First, subjecting extracts and fractions to 1H NMR spectroscopy, both for fingerprinting against previously isolated secondary metabolite from the early part of this study (Chapter 2) led to the dereplication of known compounds through spectral data comparison, and the detection of “unfamiliar” proton signals resulted in the isolation and structural determination of compounds not previously isolated in this study (85-92, Figure
47). Spectroscopic profiling of the hexane extract was a good example of a “proof of concept”, as its further purification was solely 1H NMR spectroscopic-scanning-based, for the isolation and determination of the compounds corresponding to the proton signals of interest. The 1H NMR spectroscopy-based fingerprinting of the aqueous extract of this plant to search for glycosidic podolactone derivatives, was successful as it resulted in the isolation of compound 89, but more importantly, the screening of the fractions from this extract allowed for the discovery of this compound as the major component of the plant
233
(nearly 90% of the aqueous extract), which resulted in the use of this non-cytotoxic extract as a starting material for fungal-assisted biotransformation studies affording its active aglycone, inumakilactone A (78). The 1H NMR spectroscopy-guided fractionation of the
EtOAc extract of P. neriifolius was equally useful, as it accelerated the prioritization of fractions of interest towards the detection and isolation of podolactone derivatives. While
NMR spectroscopy was the main method highlighted here, the role of HPLC-UV was extremely significant, especially for the fingerprinting of the pre-fractionated EtOAc extract for the detection of the new podolactone glucoside (83). However, this chromatographic method coupled with UV spectra was not sufficient, and even led to a false lead (92) possessing a similar retention time and UV pattern as the target compound.
Thus, it is important to combine these methods for best results. Moreover, though not heavily used in this study, mass spectrometry would be a necessary tool to complement the above methods (HPLC-UV-NMR) to increase the effectiveness of the overall dereplication procedure.

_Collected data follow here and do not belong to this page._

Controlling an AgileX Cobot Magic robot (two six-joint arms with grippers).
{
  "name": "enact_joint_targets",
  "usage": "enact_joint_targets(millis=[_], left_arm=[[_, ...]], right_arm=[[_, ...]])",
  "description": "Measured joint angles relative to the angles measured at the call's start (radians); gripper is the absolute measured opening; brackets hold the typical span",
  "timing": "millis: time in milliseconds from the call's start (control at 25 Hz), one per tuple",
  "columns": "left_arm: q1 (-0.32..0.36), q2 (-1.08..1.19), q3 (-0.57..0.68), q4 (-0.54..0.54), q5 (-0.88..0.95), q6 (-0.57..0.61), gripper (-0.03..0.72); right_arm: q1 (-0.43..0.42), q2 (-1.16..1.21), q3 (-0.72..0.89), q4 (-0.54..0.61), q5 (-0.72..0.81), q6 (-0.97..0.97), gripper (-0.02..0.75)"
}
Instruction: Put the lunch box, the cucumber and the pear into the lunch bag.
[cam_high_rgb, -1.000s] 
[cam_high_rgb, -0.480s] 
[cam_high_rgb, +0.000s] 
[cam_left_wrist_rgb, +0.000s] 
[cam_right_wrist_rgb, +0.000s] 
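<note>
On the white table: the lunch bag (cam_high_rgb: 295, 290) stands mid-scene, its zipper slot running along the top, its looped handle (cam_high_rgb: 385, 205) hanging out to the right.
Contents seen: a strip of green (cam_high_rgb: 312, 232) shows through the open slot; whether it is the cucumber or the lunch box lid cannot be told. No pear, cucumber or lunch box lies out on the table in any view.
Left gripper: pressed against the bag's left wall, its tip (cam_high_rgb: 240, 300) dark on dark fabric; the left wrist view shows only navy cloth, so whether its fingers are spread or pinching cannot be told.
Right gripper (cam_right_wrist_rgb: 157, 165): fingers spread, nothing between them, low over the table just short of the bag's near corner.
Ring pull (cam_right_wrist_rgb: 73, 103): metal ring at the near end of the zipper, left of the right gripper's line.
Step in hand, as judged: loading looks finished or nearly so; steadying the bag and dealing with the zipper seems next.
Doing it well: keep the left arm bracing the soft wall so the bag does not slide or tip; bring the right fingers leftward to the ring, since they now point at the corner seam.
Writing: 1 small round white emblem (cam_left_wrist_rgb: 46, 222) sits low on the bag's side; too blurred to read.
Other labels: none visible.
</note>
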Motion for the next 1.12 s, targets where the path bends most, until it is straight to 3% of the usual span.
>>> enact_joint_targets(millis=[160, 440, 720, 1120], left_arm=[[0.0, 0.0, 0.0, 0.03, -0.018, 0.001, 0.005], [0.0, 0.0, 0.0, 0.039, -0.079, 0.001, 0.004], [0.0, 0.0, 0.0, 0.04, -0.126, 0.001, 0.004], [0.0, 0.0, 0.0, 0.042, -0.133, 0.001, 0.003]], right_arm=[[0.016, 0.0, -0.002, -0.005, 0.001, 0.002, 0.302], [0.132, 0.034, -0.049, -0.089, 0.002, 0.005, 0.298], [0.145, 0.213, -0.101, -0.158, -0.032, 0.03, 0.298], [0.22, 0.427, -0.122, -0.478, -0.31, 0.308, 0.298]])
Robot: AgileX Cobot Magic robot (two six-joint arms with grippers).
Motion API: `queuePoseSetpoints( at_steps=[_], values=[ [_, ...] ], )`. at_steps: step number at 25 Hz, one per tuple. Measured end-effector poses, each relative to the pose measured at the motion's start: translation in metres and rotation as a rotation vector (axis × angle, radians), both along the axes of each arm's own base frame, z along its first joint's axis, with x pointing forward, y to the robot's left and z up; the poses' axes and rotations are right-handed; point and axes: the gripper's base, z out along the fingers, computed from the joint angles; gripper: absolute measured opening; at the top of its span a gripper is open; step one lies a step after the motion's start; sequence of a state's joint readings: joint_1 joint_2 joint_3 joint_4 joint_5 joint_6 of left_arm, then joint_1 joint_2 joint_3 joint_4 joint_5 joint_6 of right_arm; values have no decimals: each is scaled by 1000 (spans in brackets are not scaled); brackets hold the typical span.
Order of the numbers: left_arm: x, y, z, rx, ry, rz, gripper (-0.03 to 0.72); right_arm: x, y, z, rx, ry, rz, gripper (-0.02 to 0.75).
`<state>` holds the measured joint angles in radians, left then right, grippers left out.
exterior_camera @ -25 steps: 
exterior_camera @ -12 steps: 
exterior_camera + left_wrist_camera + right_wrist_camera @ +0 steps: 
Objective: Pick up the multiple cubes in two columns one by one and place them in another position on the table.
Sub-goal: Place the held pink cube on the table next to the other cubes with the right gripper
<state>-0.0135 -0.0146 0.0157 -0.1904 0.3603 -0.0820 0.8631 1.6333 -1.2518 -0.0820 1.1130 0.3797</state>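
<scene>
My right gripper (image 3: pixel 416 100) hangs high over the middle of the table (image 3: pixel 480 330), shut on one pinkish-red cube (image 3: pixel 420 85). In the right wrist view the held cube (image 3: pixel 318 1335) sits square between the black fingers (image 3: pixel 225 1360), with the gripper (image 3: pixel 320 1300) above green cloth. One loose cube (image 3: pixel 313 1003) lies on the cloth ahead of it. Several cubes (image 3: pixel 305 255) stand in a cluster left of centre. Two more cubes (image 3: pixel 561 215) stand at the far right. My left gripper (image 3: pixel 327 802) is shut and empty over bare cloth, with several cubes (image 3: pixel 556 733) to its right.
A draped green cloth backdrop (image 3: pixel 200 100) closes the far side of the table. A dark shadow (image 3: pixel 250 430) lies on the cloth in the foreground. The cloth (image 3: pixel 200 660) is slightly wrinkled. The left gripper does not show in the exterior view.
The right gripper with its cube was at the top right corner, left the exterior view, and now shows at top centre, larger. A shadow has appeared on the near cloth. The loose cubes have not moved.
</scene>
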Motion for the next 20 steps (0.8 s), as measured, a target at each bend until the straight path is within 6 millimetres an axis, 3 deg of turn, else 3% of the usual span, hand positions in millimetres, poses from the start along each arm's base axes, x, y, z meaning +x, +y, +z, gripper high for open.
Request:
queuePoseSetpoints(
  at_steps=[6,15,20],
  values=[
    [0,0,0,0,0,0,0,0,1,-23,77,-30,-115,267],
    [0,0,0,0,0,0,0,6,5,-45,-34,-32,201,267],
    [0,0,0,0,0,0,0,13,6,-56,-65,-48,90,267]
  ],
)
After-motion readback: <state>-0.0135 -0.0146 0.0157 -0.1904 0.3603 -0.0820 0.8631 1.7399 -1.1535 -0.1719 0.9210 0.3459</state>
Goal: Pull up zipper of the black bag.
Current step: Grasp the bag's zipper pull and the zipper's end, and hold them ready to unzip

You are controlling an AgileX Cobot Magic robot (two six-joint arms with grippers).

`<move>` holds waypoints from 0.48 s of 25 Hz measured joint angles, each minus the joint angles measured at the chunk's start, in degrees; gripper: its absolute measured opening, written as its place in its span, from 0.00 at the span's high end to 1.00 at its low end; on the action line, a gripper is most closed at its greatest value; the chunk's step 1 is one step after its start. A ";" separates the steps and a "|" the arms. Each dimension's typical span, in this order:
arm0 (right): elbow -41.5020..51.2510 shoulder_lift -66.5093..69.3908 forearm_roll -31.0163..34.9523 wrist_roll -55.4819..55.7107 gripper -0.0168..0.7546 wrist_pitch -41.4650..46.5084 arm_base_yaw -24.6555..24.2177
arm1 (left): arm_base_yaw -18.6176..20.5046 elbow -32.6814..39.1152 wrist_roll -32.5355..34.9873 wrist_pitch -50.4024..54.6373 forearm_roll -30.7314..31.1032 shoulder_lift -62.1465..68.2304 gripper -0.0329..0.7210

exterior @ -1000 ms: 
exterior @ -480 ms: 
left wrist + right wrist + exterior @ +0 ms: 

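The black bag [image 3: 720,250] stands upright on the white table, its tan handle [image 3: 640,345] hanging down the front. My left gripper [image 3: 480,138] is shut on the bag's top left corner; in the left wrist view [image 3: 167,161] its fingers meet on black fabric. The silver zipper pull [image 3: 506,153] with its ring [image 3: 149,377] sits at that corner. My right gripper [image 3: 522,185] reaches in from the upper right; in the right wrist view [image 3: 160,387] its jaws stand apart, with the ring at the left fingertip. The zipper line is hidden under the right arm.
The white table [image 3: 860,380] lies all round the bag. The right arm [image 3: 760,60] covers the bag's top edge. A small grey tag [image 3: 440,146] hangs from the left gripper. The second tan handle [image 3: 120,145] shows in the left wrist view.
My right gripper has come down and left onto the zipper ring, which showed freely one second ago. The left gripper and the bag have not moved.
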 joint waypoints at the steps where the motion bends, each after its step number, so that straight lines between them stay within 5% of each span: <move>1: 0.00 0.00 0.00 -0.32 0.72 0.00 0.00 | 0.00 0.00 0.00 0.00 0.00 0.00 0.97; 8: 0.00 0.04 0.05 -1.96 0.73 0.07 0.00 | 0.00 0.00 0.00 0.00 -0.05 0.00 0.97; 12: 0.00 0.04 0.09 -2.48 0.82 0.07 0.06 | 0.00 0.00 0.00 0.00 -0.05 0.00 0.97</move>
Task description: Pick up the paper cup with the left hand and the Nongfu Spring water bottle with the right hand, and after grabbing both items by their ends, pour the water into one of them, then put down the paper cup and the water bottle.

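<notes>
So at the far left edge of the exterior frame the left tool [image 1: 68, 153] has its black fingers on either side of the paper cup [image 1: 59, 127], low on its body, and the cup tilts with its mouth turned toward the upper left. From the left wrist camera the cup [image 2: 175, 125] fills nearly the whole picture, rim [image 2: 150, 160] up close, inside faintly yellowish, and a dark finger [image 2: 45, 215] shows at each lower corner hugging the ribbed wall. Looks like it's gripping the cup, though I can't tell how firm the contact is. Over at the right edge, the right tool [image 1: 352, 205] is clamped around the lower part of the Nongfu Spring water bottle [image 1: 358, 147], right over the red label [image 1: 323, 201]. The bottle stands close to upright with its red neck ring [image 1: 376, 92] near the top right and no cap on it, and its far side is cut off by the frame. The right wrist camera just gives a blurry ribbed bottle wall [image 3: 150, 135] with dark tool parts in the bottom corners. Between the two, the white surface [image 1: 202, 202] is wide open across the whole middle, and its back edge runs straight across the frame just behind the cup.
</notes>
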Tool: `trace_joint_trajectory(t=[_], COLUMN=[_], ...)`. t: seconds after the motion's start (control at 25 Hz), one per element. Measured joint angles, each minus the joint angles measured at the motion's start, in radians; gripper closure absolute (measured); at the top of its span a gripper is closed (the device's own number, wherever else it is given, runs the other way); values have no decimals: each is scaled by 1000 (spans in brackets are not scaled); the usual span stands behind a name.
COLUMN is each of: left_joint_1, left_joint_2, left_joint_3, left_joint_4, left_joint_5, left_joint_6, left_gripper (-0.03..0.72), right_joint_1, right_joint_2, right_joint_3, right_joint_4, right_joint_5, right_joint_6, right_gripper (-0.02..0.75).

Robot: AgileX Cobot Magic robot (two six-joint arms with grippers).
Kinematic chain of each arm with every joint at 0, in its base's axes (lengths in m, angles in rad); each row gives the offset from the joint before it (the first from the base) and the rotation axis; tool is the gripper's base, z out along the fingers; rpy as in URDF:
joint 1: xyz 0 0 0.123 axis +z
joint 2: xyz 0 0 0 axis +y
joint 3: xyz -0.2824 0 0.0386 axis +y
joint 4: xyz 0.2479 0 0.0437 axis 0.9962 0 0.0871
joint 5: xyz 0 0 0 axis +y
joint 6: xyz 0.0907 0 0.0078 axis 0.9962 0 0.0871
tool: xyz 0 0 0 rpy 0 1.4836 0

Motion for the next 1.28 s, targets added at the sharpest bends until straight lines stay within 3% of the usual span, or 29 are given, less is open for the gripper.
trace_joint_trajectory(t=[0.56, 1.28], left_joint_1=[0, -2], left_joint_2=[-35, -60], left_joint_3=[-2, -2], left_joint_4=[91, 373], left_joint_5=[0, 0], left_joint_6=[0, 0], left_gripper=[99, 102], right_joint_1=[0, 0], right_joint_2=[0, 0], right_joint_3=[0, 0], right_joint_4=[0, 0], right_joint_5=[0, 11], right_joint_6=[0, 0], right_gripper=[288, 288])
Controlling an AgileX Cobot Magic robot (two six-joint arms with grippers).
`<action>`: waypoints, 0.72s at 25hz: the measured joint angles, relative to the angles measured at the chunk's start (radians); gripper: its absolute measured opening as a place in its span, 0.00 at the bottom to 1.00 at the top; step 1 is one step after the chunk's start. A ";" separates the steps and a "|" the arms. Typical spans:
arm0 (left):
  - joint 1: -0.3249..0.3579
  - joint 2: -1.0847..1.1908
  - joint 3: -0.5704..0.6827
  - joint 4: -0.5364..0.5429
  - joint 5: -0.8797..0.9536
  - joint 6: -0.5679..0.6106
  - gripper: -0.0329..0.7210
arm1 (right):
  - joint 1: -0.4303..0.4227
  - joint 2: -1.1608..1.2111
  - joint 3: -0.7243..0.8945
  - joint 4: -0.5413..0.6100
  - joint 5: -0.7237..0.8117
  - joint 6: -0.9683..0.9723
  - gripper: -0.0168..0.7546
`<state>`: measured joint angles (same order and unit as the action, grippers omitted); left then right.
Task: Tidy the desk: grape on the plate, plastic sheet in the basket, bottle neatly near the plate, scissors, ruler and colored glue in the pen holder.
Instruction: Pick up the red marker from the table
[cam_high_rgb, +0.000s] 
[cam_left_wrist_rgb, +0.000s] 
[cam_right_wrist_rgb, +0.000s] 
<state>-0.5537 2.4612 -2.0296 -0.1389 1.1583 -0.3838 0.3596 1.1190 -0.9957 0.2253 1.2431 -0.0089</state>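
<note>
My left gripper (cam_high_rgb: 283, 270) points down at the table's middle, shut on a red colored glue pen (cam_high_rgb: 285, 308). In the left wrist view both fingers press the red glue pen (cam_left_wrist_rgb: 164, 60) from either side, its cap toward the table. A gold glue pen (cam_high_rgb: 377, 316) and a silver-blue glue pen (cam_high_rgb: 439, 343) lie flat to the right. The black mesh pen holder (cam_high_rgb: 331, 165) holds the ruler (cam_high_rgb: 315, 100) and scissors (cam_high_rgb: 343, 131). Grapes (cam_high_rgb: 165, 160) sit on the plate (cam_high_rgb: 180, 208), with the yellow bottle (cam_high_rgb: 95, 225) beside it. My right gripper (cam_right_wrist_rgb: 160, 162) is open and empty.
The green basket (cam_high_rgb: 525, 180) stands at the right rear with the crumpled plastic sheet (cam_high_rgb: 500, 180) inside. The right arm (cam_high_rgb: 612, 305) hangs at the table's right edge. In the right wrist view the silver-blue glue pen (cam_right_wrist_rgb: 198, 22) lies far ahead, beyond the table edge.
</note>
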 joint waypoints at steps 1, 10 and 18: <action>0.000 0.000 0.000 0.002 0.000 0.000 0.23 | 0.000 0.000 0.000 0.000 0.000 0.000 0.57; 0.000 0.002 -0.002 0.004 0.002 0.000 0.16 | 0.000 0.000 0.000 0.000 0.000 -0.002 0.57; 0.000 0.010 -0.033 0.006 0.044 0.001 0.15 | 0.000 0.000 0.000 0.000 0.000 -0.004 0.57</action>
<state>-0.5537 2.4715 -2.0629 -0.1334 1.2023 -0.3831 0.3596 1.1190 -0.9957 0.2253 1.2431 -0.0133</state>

Similar aspects of the selective 1D-TOCSY NMR method has been used recently in the profiling and dereplication of microbial mixtures (MacKinnon et al., 2016), and these have required the use of algorithms, leading to a seemingly more complicated process, especially for application in more complex plant extracts. However, unlike this reported method aiming at the total metabolomic profile of the natural source investigated, the current study was focused on specific compounds and compound classes, the podolactones.
Thus, the development of a selective 1D-TOCSY NMR spectroscopy-based fingerprinting
234
of plant extract, in the present study, resulted in facilitated and time-effective fractionation and detection approaches for the targeted isolation of a newly identified secondary metabolite, namely, the B-type podolactone, nagilactone G-2β-O-β-D-glucoside (83).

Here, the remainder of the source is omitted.